The philosopher Howard Caygill—also Rose's literary executor—has taken issue with her readings of Deleuze and Derrida in Dialectic of Nihilism, going so far as to call some of them "frankly tendentious". In a more critical review of the book, Roy Boyne, too, argues that Rose failed to do justice to these figures. "She operates on the highest plane of abstraction", Boyne writes, "for it is only at that level that the polemic makes any sense. Were she to drop down a level or so, she would see that the position she is so concerned to defend is not under attack from the quarters to which she addresses herself." However, Caygill insists that "Whatever the shortcomings of the readings in Dialectic of Nihilism and the unfortunate and unnecessary borders it raised between Rose's thought and that of many of her contemporaries, it did mark a further stage in her retrieval of speculative thought." Scott Lash has asserted that the "real weakness of Dialectic of Nihilism is its propensity toward academic point-scoring", the result of which, according to Lash, is Rose's "devoting some half of its length attempting to discredit the analysts under consideration with their own assumptions, rather than straightforwardly confronting them with her own juridical prescriptions." Yet Lash considers her chapters on Derrida and Foucault to be partial remedies to this issue.

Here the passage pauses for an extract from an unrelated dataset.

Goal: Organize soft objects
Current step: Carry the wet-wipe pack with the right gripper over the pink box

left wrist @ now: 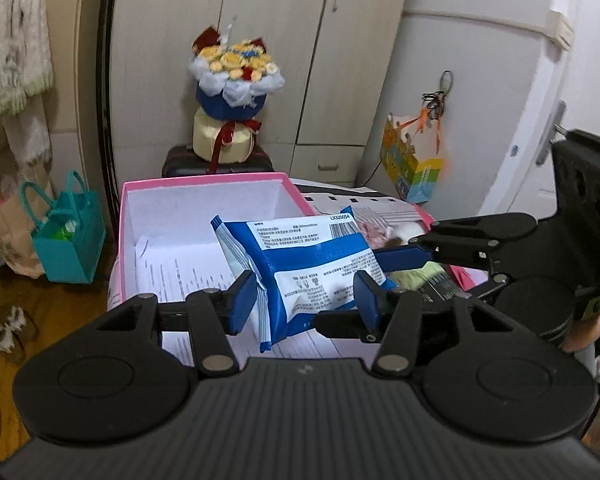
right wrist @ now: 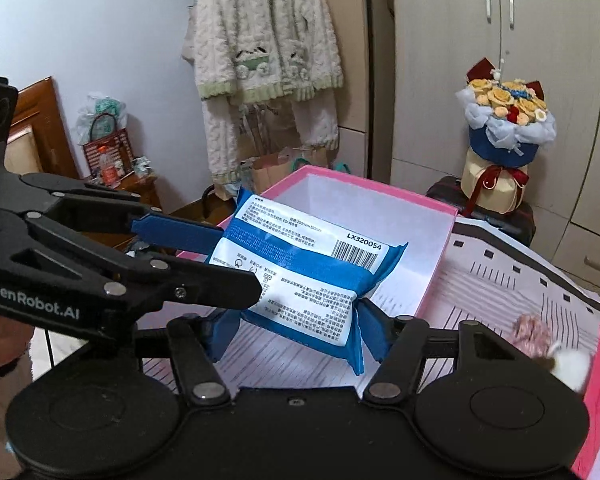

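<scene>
A blue and white soft packet (left wrist: pixel 300 264) is held above the open pink box (left wrist: pixel 204 182). My left gripper (left wrist: pixel 304 300) is shut on the packet's near end. My right gripper (right wrist: pixel 296 328) is shut on the same packet (right wrist: pixel 300 276) from the other side. In the left wrist view the right gripper's fingers (left wrist: pixel 404 256) reach in from the right to the packet's edge. In the right wrist view the left gripper's fingers (right wrist: pixel 172 232) come in from the left. The pink box (right wrist: pixel 380 190) has a white inside with a printed sheet on its floor.
A pink and white fluffy toy (right wrist: pixel 540 340) lies on the striped lid (right wrist: pixel 520 292) right of the box. A green soft item (left wrist: pixel 416 276) lies under the right gripper. A flower bouquet (left wrist: pixel 236 92) stands on a dark suitcase behind. A teal bag (left wrist: pixel 68 236) stands on the floor at left.
</scene>
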The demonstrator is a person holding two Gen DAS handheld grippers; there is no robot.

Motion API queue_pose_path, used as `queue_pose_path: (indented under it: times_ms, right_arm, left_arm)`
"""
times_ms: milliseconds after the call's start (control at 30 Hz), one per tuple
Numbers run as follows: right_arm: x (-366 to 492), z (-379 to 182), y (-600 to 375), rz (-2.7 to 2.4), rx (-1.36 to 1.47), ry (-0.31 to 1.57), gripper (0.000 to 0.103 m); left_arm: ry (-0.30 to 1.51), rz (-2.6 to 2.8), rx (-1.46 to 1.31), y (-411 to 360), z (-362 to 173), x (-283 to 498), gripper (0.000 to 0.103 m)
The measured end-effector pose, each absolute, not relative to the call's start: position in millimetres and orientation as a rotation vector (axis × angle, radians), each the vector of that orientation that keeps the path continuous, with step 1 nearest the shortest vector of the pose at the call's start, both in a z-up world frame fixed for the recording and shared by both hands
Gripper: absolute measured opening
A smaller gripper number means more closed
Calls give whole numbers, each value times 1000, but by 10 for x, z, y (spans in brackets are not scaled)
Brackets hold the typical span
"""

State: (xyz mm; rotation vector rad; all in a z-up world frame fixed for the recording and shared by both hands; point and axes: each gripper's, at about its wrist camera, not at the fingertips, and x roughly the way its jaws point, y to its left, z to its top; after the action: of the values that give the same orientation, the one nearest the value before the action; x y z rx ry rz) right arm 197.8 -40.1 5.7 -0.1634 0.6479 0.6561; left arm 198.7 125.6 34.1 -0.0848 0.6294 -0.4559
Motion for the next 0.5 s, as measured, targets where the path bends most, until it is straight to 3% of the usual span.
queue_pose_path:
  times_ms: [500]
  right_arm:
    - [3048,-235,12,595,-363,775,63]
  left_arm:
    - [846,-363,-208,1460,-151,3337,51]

===The Broken Middle (1992)===
Begun in early 1986, The Broken Middle: Out of Our Ancient Society was Rose's fourth book and it is considered by some her magnum opus. In his review, John Milbank wrote, "this book is one of the most important written by a British philosopher and social theorist in recent times."

===Judaism and Modernity (1993)===
Judaism and Modernity: Philosophical Essays, her fifth book, is a collection of essays in which Rose tries to work out the relationship between philosophy and Judaism. Her aim is to explain how and why philosophers turned to Jews and Judaism to evade the dilemmas of modern philosophy, and how and why religious thinkers turned to the same source to evade the dilemmas of a modern faith confronted by the demands of philosophy. In 2017, like The Melancholy Science and Hegel contra Sociology, Judaism and Modernity was brought back into print by Verso Books.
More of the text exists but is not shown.